WHAT NEEDS TO BE DONE:
Print nothing except the lines of the listing below from the line with "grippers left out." to the line with "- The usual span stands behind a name", each exactly as written, both ends included.

EXCERPTED DATA:
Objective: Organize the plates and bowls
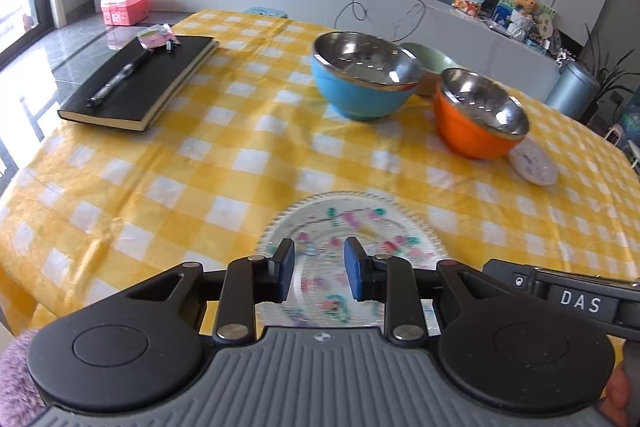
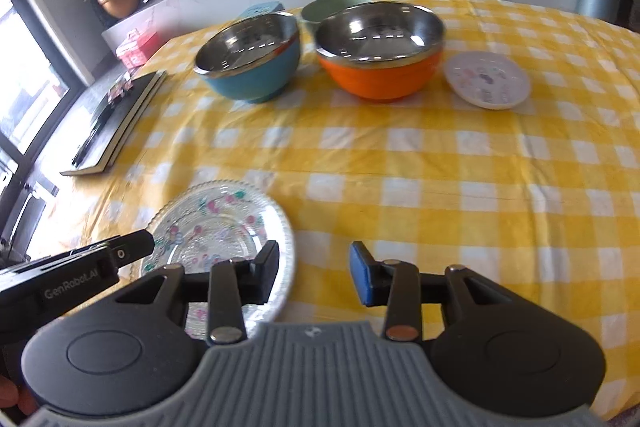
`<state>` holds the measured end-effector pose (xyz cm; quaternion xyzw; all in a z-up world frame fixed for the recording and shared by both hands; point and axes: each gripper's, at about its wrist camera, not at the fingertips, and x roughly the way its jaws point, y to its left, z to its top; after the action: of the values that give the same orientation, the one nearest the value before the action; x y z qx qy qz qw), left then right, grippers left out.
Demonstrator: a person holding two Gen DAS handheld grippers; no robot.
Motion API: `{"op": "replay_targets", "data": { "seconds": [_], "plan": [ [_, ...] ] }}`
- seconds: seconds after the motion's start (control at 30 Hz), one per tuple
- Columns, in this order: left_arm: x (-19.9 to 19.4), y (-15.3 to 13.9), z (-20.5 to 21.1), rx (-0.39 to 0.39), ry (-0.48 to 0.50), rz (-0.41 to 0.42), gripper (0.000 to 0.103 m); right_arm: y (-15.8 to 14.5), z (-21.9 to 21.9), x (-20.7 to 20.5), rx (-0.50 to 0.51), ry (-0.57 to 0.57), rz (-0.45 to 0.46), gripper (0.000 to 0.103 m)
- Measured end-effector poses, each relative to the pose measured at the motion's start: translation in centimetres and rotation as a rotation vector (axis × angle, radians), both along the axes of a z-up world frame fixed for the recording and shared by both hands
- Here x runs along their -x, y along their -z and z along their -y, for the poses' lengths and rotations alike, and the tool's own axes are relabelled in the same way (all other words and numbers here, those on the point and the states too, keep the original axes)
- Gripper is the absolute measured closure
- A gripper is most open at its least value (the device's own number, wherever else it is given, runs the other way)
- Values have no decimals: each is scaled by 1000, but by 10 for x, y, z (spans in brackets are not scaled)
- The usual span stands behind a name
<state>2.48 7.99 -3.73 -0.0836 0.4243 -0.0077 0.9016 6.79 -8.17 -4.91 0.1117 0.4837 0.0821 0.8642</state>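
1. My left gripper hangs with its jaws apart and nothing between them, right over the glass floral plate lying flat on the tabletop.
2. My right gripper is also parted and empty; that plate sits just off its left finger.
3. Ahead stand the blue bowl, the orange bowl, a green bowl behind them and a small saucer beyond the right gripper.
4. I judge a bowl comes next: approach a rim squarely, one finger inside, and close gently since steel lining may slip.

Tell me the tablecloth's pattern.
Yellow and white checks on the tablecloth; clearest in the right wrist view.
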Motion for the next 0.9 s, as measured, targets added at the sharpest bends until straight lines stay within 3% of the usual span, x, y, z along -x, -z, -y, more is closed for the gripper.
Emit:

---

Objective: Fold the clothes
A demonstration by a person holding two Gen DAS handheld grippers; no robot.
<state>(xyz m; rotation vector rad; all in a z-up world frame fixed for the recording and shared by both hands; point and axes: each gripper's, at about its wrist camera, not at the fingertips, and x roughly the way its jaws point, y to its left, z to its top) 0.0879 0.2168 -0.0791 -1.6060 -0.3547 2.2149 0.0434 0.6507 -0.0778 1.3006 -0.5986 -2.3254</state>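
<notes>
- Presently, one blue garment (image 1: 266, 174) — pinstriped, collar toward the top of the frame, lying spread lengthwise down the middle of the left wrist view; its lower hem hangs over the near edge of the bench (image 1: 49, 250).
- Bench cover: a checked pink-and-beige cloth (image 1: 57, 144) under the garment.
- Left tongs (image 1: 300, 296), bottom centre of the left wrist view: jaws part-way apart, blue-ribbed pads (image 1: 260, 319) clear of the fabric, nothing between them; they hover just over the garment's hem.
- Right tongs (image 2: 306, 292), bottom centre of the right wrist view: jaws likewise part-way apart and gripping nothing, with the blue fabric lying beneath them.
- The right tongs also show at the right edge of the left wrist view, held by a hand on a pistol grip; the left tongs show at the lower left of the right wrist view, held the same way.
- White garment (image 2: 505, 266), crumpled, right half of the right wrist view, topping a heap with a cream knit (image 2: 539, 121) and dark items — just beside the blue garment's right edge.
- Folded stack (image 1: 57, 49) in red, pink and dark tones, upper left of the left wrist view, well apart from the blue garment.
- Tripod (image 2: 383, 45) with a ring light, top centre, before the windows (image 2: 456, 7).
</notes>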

RESULT OF THE TASK:
`<state>` holds the measured end-effector pose (xyz cm; quaternion xyzw; all in a z-up world frame fixed for the recording and shared by both hands; point and axes: each gripper's, at about its wrist camera, not at the fingertips, and x roughly the way its jaws point, y to its left, z to its top; after the action: of the values that give the same orientation, the one nearest the value before the action; x y z qx qy qz qw), left then right, grippers left out.
Demonstrator: a person holding two Gen DAS handheld grippers; no robot.
Motion API: `{"op": "replay_targets", "data": { "seconds": [_], "plan": [ [_, ...] ] }}`
- seconds: seconds after the motion's start (control at 30 Hz), one per tuple
- Columns, in this order: left_arm: x (-19.9 to 19.4), y (-15.3 to 13.9), z (-20.5 to 21.1), rx (-0.39 to 0.39), ry (-0.48 to 0.50), rz (-0.41 to 0.42), gripper (0.000 to 0.103 m); right_arm: y (-15.8 to 14.5), z (-21.9 to 21.9), x (-20.7 to 20.5), rx (-0.50 to 0.51), ry (-0.57 to 0.57), rz (-0.45 to 0.46), gripper (0.000 to 0.103 m)
- Measured end-effector poses, each relative to the pose measured at the motion's start: translation in centimetres and rotation as a rotation vector (axis × angle, radians), both along the axes of a z-up world frame fixed for the recording and shared by both hands
- Here x runs along their -x, y along their -z and z along their -y, for the poses' lengths and rotations alike, and the tool's own axes are relabelled in the same way (all other words and numbers here, those on the point and the states too, keep the original axes)
- Gripper is the absolute measured closure
- A gripper is most open at its least value (the device's own number, wherever else it is given, runs the other way)
- Values have no decimals: each is scaled by 1000, but by 10 for x, y, z (spans in brackets are not scaled)
- The usual span stands behind a name

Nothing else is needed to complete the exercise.